*** Begin section ***
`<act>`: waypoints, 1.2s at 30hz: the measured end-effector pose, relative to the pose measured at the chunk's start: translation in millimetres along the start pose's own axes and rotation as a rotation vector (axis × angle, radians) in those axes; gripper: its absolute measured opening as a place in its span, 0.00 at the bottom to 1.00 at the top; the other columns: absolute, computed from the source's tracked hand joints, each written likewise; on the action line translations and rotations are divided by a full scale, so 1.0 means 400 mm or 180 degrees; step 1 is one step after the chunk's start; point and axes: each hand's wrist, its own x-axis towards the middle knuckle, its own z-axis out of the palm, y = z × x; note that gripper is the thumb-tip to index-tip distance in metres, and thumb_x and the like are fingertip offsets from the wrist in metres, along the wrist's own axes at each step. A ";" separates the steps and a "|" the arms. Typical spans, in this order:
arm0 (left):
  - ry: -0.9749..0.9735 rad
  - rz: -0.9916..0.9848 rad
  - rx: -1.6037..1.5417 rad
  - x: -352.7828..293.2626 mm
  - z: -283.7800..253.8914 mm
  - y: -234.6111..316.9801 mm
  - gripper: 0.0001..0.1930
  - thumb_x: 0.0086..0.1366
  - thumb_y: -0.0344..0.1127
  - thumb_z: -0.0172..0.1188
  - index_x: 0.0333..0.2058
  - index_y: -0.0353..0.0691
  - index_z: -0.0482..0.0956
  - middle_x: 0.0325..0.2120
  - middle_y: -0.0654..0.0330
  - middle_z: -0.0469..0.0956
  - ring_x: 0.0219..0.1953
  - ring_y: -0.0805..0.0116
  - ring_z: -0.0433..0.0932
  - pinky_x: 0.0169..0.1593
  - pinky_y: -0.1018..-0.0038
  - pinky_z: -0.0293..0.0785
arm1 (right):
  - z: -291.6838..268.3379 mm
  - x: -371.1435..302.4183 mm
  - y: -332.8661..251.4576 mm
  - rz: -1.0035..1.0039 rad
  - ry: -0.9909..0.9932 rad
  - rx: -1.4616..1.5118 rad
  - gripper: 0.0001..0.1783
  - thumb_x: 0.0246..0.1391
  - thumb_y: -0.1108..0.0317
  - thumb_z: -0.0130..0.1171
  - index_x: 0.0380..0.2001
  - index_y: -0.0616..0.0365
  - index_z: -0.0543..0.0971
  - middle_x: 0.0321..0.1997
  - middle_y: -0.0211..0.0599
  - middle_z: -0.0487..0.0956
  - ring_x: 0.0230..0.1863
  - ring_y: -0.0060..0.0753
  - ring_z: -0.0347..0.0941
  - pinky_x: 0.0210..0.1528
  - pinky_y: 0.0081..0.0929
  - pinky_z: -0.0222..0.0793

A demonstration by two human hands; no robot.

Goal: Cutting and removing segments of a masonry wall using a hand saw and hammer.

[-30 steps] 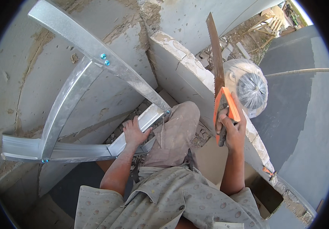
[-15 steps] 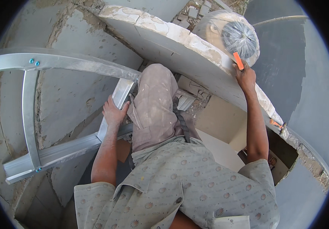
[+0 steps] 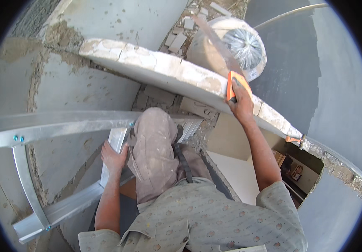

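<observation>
In my right hand (image 3: pixel 242 101) is a hand saw (image 3: pixel 220 45), its orange handle gripped from above. The blurred blade points away and left, past the broken top edge of a block wall (image 3: pixel 160 62). My left hand (image 3: pixel 114 157) clasps a rung of a metal ladder (image 3: pixel 63 131), thumb on one side and fingers on the other. Between my arms, my bent leg (image 3: pixel 152 155) in dusty trousers is up against the ladder. Whether the blade touches the wall I cannot tell.
Beyond the wall stands a roll wrapped in clear plastic (image 3: pixel 239 48), with broken tile pieces (image 3: pixel 177 42) beside it. A small orange-handled tool (image 3: pixel 293 139) lies on the wall's right end. Below it is a dark opening (image 3: pixel 300 168) with objects inside.
My right hand has moved left and nearer with the saw, whose handle has turned and whose blade now shows. The view has shifted; my left hand stays on the ladder.
</observation>
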 end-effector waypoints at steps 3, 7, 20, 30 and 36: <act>0.0157 0.0080 -0.0024 0.002 -0.008 0.003 0.48 0.48 0.62 0.70 0.58 0.31 0.65 0.46 0.44 0.71 0.52 0.43 0.70 0.53 0.47 0.65 | -0.013 0.004 -0.012 -0.0006 0.0033 -0.0335 0.52 0.35 0.64 0.77 0.66 0.52 0.65 0.49 0.44 0.77 0.53 0.50 0.73 0.54 0.41 0.70; -0.0018 0.0013 -0.0015 0.004 -0.012 -0.003 0.48 0.48 0.62 0.70 0.58 0.32 0.65 0.45 0.45 0.71 0.51 0.44 0.70 0.53 0.48 0.65 | -0.027 0.004 -0.028 0.0337 -0.0332 -0.0306 0.49 0.40 0.66 0.72 0.68 0.45 0.64 0.48 0.40 0.76 0.54 0.48 0.72 0.53 0.43 0.71; 0.0002 -0.0065 -0.0235 0.000 -0.013 -0.011 0.49 0.48 0.64 0.68 0.59 0.34 0.64 0.49 0.46 0.70 0.53 0.46 0.69 0.57 0.48 0.62 | 0.001 -0.003 -0.032 0.0002 -0.0030 -0.0169 0.51 0.37 0.64 0.77 0.67 0.49 0.66 0.49 0.37 0.77 0.51 0.43 0.73 0.53 0.36 0.70; -0.0044 -0.0083 -0.0455 -0.019 -0.050 -0.010 0.51 0.48 0.70 0.65 0.61 0.36 0.65 0.50 0.47 0.72 0.56 0.49 0.69 0.58 0.51 0.63 | -0.180 -0.002 -0.194 -0.0133 0.0791 0.1214 0.31 0.56 0.63 0.67 0.61 0.61 0.72 0.39 0.42 0.84 0.38 0.30 0.79 0.44 0.26 0.71; 0.0015 -0.0077 -0.0522 -0.021 -0.038 -0.018 0.51 0.49 0.72 0.64 0.60 0.37 0.67 0.51 0.46 0.72 0.57 0.50 0.69 0.60 0.52 0.61 | -0.291 -0.101 -0.412 -0.0780 0.0667 0.3736 0.36 0.67 0.59 0.51 0.68 0.74 0.55 0.28 0.39 0.77 0.29 0.26 0.72 0.34 0.21 0.68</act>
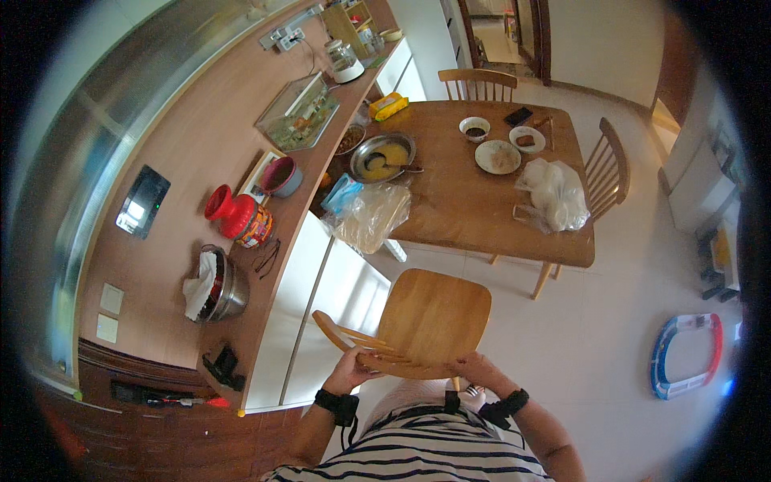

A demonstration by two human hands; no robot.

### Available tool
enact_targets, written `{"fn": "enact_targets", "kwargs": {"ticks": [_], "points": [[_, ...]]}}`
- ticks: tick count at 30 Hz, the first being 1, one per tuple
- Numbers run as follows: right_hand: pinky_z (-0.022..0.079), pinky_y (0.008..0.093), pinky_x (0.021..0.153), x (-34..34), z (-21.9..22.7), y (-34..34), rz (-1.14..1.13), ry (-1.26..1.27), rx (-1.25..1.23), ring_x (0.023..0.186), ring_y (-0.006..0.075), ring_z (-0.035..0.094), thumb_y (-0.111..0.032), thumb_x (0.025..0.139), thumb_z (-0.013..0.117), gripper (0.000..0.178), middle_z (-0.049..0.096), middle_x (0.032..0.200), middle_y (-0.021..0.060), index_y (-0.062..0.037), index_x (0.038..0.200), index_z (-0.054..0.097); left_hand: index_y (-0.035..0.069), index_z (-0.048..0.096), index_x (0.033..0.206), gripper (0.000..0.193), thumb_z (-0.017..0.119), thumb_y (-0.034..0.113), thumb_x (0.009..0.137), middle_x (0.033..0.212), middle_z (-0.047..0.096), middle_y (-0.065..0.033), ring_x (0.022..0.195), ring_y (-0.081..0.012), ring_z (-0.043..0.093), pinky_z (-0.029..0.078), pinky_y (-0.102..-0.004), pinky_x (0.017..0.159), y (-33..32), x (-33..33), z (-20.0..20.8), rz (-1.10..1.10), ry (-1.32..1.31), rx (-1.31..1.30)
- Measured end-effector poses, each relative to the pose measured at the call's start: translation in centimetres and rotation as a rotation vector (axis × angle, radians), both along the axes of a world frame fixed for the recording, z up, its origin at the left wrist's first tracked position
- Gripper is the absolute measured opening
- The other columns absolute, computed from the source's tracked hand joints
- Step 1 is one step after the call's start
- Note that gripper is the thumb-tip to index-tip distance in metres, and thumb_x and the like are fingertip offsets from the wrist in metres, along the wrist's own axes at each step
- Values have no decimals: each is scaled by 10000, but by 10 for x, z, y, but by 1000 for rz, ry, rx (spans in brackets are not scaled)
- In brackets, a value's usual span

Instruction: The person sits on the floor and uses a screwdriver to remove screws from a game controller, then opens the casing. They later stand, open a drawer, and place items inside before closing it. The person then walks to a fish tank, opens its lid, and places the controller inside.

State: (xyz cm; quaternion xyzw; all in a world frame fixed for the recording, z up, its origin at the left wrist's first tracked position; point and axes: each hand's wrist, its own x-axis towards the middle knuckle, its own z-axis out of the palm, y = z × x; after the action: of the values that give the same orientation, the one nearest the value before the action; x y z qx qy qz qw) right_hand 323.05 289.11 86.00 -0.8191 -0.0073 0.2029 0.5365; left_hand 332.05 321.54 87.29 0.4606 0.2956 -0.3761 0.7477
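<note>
A light wooden chair [440, 313] stands right in front of me, its seat seen from above and its spindled back on the near left side. My left hand [352, 371] is closed around the curved wood of the back, some fingers hidden beneath it. At the chair's near right corner, my right hand [479, 369] grips the wood, its fingertips partly out of sight. Both wrists wear black straps. Beyond the chair is a wooden dining table [458, 205], with a gap of floor between them.
On the table are a steel bowl of yellow liquid [393, 151], small bowls, a plate [497, 157] and plastic bags [554, 197]. A counter at left holds a red jar [241, 217], a pot [231, 293] and a glass tank [299, 112]. Another chair [608, 170] stands right; a toy track [687, 356] lies on the floor.
</note>
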Motion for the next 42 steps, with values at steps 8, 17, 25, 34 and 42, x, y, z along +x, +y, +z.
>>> {"fn": "enact_targets", "kwargs": {"ticks": [8,17,25,34,42], "points": [[503,404,637,120,-21,-48,-256,-25,-150,662,288,633,-358,888,562,385,648,747,199,10,883,676,17,503,1203,400,584,216,866,1206,554,-143,1186,-363,529,416,-603,1019,-54,124,-19,-91,-117,-146],[468,291,579,220,-54,-85,-481,42,-56,620,139,578,-234,835,572,259,629,656,72,-19,830,716,74,543,1154,336,630,182,847,1149,576,-106,1142,-320,547,433,-570,1009,-92,252,-58,-94,6,-297],[495,314,620,214,-68,-85,-510,191,-8,693,153,617,-204,816,624,213,668,745,97,-11,889,675,126,480,1207,366,635,136,875,1207,539,-99,1158,-282,529,475,-530,973,-88,272,-54,-264,-6,-303],[512,327,636,199,-78,-66,-359,285,-54,707,178,627,-191,840,641,209,661,765,106,-10,943,630,50,275,1425,775,657,218,772,1274,481,-123,1214,-283,440,361,-597,951,42,366,-59,-229,-472,300],[527,368,708,188,-83,-56,-391,410,-55,808,242,651,-262,853,656,295,677,863,163,-22,1015,600,0,655,1020,325,668,212,774,935,692,-172,892,-322,665,525,-382,746,20,488,-156,-562,-912,1360]]}}
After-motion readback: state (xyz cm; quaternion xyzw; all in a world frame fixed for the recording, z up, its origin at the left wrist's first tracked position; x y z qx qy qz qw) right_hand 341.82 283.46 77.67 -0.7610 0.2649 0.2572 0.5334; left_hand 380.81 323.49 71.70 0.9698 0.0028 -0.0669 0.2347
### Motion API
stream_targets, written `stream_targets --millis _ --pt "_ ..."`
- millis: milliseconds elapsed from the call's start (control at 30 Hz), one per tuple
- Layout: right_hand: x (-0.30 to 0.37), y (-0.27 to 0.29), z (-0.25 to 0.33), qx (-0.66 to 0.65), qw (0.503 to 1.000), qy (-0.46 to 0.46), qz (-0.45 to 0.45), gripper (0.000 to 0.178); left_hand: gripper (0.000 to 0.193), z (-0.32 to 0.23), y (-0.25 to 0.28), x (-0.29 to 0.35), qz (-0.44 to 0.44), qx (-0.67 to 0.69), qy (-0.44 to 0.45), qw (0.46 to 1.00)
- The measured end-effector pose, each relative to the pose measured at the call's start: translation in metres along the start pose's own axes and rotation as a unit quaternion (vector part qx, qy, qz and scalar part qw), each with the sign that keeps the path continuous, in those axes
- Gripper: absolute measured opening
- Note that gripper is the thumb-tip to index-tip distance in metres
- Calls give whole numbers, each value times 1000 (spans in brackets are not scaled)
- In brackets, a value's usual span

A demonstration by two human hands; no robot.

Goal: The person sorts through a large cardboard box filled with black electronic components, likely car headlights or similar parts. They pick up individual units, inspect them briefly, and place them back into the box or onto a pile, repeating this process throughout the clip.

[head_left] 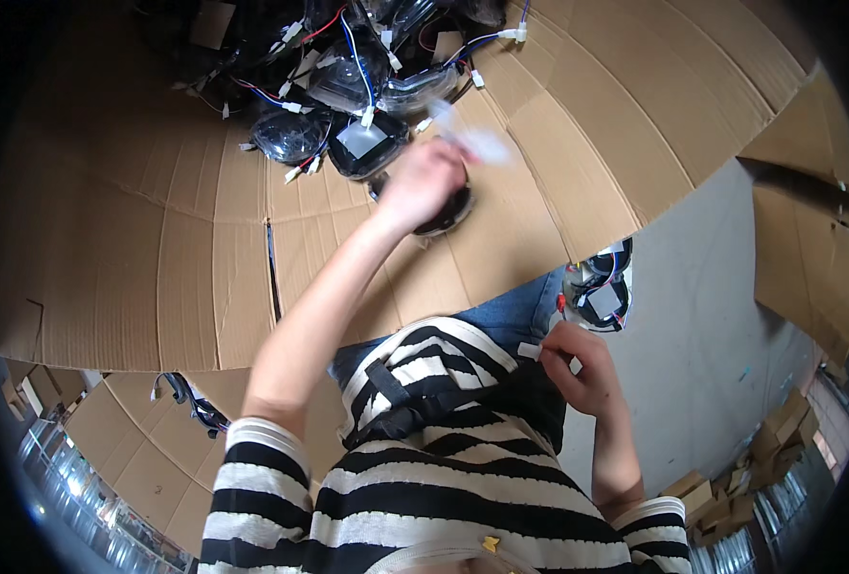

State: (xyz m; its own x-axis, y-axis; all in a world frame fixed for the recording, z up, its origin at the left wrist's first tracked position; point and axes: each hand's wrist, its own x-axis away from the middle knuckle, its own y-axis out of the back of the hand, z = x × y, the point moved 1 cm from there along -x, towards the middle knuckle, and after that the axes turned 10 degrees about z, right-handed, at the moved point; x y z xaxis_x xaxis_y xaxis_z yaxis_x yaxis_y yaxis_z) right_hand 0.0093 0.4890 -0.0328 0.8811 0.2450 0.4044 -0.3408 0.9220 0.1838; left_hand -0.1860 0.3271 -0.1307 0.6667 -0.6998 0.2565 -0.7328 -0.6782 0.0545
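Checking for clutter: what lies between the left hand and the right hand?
In the head view, going from the left hand to the right hand: the exposed edge of a black rounded casing, then corrugated cardboard, then blue jeans.

Dark rounded unit [454, 211] on cardboard [511, 253]

Hands [427, 182] [582, 366]: 2 | left-hand unit [452, 214]: 1 | right-hand tag [528, 351]: 1 | piled units [289, 137]: many (overlapping, uncountable)

Grey floor [692, 373] beside a brown carton [805, 263], cardboard pile [779, 435] lower right, perhaps plastic-wrapped stacks [66, 483] lower left.
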Motion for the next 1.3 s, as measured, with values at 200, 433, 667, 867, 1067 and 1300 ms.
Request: stream_targets --millis 200,433,667,867,1067,1300 --pt "-5 1 5 13 1000 6 -19 6 32 -27 18 54 -230 439 -136 858" --pt "-18 -10 18 53 997 38 41 7 34 13 23 175 -322 147 27 935" --pt "-42 -51 39 29 986 68 150 7 33 -2 -5 230 -119 63 148 980" --pt "-60 -82 44 -58 975 18 213 5 19 -18 -19 239 -40 27 161 986" --pt "-63 -93 42 -83 969 -1 234 8 22 -19 -19 239 -32 14 64 997" --pt "-59 -92 44 -121 966 -50 225 11 25 -24 -15 233 -70 -130 20 989"
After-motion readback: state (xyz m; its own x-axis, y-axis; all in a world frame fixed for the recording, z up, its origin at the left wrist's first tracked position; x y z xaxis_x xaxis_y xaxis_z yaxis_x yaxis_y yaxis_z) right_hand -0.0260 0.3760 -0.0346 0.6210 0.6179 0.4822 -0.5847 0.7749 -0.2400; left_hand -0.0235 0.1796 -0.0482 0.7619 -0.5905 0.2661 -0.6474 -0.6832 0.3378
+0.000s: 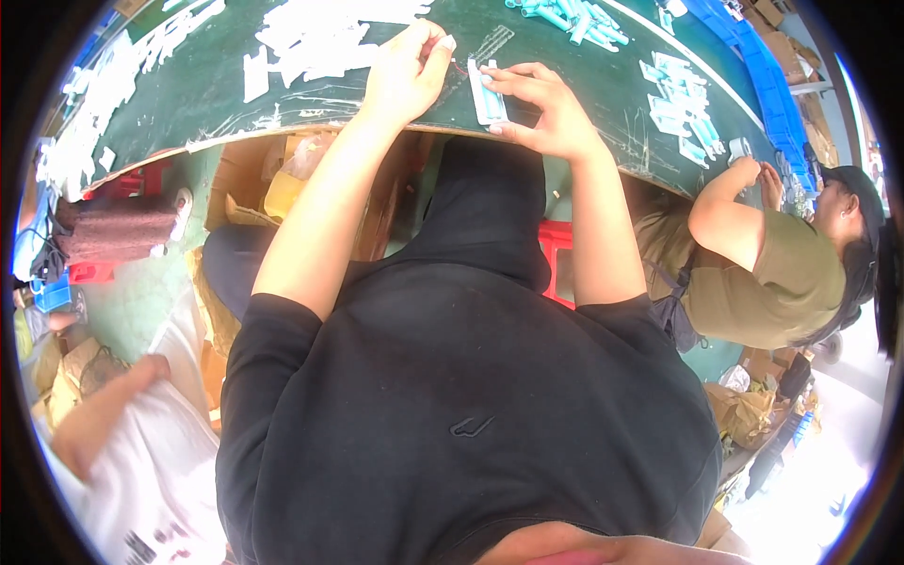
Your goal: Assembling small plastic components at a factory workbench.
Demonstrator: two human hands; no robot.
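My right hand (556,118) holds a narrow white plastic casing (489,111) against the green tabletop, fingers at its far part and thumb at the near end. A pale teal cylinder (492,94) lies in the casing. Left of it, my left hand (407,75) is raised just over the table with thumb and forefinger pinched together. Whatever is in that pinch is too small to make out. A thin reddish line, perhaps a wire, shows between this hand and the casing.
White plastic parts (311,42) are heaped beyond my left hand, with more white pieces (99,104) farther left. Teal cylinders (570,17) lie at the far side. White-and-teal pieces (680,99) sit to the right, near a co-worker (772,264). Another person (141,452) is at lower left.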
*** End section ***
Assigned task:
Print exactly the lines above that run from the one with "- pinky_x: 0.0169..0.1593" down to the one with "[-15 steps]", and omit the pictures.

The answer:
  - pinky_x: 0.0169..0.1593
  - pinky_y: -0.1018..-0.0038
  - pinky_z: -0.0293..0.0785
arm1 (right):
  - z: -291.6838..268.3379 mm
  - x: -371.1435..302.4183 mm
  - y: -332.8661..251.4576 mm
  - rz: -1.0035..1.0039 rad
  - ry: -0.9909..0.9932 rad
  - rx: -1.4616..1.5118 rad
  - gripper: 0.0001..0.1783
  - thumb_x: 0.0246..0.1391
  - thumb_y: -0.1108..0.0317
  - thumb_z: -0.0130..0.1171
  - index_x: 0.0380..0.2001
  - index_y: -0.0616..0.0365
  - index_z: -0.0543..0.0971
  - middle_x: 0.0321..0.1997
  - middle_y: -0.0211..0.0599
  - middle_z: -0.0487..0.0956
  - ring_x: 0.0230..0.1863
  - ring_y: -0.0060..0.0753
  - ring_z: -0.0347..0.0941
  - pinky_x: 0.0210..0.1528
  - pinky_y: 0.0081..0.0929
  - pinky_z: -0.0222..0.0793

A demonstration by two human hands; no robot.

Goal: Cutting and removing segments of a masonry wall using a hand saw and hammer.

[-30 steps] 
[-15 steps] 

The requested output has been fully supplied.